Universal Coal shares climb on formal $183m takeover bid
Mining & Resources
The consortium of investors that has been eyeing thriving coal miner Universal Coal has now tabled a formal $183 million offer — which sent shares up as much as 10 per cent this morning.
The company (ASX:UNV) told investors today that it had now received a binding, conditional commitment to make an offer of 35c cash per share – which values Universal at a nearly 17 per cent premium to its share price the day before it received the initial offer in September.
The offer is from a consortium of investors led by Ata Resources — a private entity incorporated in South Africa.
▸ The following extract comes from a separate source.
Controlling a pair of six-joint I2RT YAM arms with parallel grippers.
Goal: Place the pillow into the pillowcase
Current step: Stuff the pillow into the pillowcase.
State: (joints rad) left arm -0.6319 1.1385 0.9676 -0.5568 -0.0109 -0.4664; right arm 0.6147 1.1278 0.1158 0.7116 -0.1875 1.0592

The proposal, however, is still conditional upon the negotiation and execution of a transaction implementation agreement between Universal and the consortium.
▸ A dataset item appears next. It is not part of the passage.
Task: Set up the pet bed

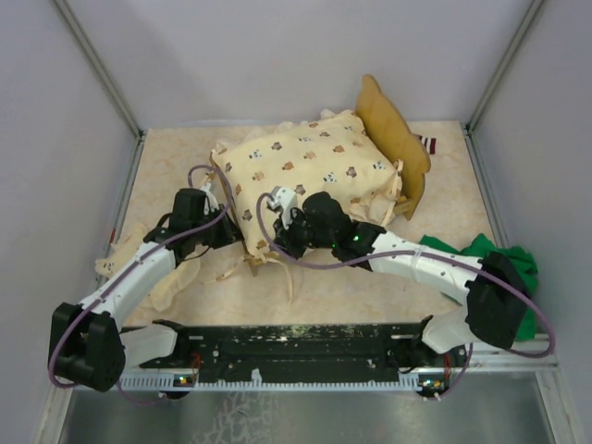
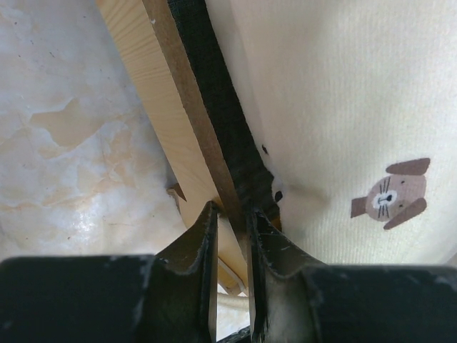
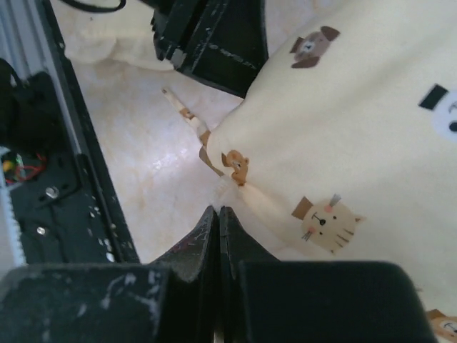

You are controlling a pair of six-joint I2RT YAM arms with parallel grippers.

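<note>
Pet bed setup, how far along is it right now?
Done: the animal-print quilt lies on the pet bed, rumpled and overhanging the near side. In hand: the left gripper clamps the bed's wooden side rail; the right gripper is shut at the quilt's near corner. Left: squaring the quilt, and perhaps placing the cream cloth that lies beside the left arm.

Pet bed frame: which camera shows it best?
Left wrist: the pet bed's rail and dark base run close-up into the left tool. Top external shows mainly its headboard beyond the cushion; right wrist shows only cushion.
</note>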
The formal commitment comes after Ata Resources received promises from a second major shareholder of Universal that it would be accepting the offer.
Coal Development Holding, which has a 27.5 per cent stake and Ichor Coal, which owns 29 per cent have both agreed to vote in favour of the deal.
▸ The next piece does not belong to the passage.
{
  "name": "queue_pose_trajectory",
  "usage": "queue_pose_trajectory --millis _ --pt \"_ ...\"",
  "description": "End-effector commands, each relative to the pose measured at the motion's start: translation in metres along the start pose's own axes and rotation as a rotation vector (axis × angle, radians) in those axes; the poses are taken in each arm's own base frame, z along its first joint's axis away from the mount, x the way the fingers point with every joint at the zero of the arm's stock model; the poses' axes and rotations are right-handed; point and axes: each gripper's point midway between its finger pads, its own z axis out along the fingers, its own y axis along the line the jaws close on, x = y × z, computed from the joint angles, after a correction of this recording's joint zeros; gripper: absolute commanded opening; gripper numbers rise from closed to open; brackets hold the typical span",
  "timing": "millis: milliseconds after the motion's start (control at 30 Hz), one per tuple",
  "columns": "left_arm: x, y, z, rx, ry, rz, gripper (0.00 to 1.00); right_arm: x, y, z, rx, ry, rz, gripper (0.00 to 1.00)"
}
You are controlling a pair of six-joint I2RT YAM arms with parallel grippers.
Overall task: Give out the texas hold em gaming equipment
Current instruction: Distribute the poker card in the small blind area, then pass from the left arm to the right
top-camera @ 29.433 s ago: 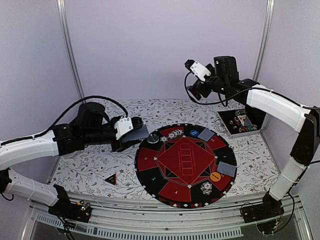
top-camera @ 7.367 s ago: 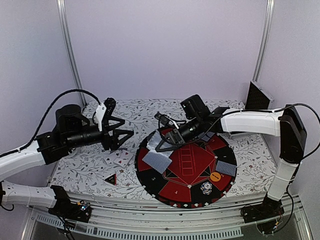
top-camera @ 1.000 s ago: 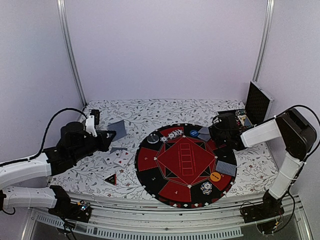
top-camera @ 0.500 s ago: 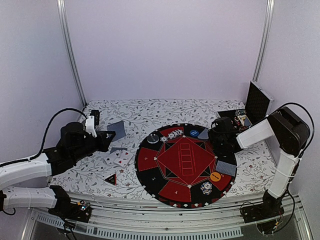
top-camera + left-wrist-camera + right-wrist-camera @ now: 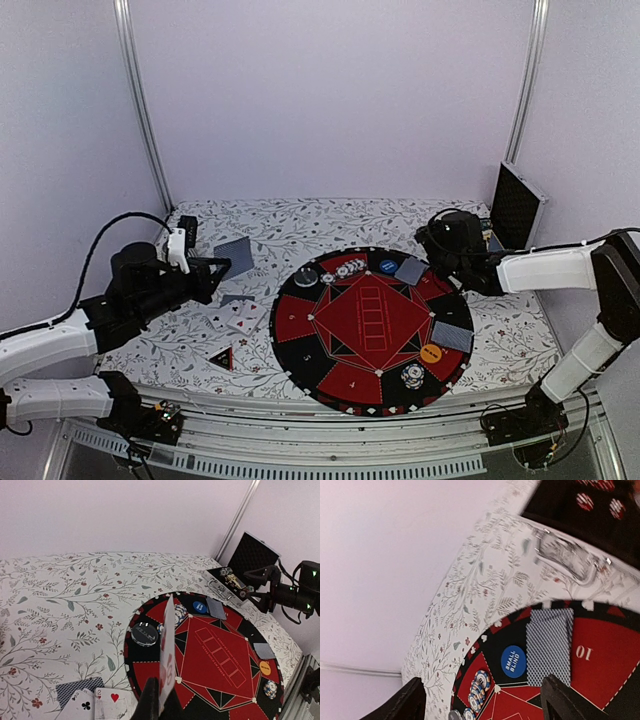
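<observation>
Left end effector [image 5: 156,701] is clamped shut on one upright card [image 5: 167,645], held on edge just off the left side of the round mat [image 5: 372,322]. Right end effector [image 5: 482,692] is wide open with nothing in it, over the mat's far right edge. A flat card [image 5: 550,645] lies back-up on the mat just below it, between its fingers and beside the blue disc [image 5: 513,661]. Loose cards [image 5: 82,696] lie on the desk [image 5: 60,605] left of the mat.

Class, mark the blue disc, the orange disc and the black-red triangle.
blue disc [image 5: 513,661]: right wrist view, centre of its lettered face.
orange disc [image 5: 431,352]: top external view, middle of its face.
black-red triangle [image 5: 221,357]: top external view, its centre.
</observation>
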Motion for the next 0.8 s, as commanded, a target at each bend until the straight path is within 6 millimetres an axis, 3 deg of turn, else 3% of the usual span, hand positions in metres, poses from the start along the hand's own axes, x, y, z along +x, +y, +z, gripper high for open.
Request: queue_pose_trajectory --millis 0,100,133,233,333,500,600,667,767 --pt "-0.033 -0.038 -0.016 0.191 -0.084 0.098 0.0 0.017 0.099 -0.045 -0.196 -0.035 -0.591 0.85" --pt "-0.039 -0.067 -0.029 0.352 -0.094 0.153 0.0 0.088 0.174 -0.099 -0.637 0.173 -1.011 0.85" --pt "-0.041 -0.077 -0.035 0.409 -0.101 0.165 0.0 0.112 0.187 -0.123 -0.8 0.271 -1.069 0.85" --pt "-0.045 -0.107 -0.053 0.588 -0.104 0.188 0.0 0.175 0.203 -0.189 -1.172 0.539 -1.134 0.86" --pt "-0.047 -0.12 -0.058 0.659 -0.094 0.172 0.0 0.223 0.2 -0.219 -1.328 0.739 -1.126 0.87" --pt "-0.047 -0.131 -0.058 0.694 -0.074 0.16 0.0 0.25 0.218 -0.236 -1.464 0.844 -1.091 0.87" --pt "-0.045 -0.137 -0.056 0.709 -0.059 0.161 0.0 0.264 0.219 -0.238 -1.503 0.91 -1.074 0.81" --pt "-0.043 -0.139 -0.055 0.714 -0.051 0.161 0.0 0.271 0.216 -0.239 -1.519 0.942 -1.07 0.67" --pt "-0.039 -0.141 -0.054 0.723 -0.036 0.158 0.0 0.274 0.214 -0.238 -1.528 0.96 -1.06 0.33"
Between the two shareholders they have four directors on the eight-director board.
This latest offer is the third approach Universal has received, and boss Tony Weber told Stockhead last week that the company is “significantly undervalued” relative to its Aussie peers because its mines are in South Africa.
“[The offer] is a premium to the share price, but you look at the cash we’ve been generating relative to other Australian companies – you see it is a significant discount to what an entity generating this kind of cash would be achieving if it was operating in Australia,” Mr Weber said.
The company reported a record 800 per cent profit increase to $35.9 million for FY18 and it is still expanding.
Universal announced earlier this year it was picking up a third producing coal mine in South Africa and expects that to boost its production from January next year once the deal is finalised.
The company sold 4.7 million tonnes of coal in FY18 — a 57 per cent improvement over the prior year — and it forecasts it will produce 6 million tonnes this financial year.
Earnings before interest, taxes, depreciation and amortisation for FY19 is predicted to climb 29 per cent to $93 million.
Universal’s goal is to grow its output to over 8 million tonnes next year and over 10 million tonnes the year after.
If the takeover goes ahead, Universal will be delisted from the ASX.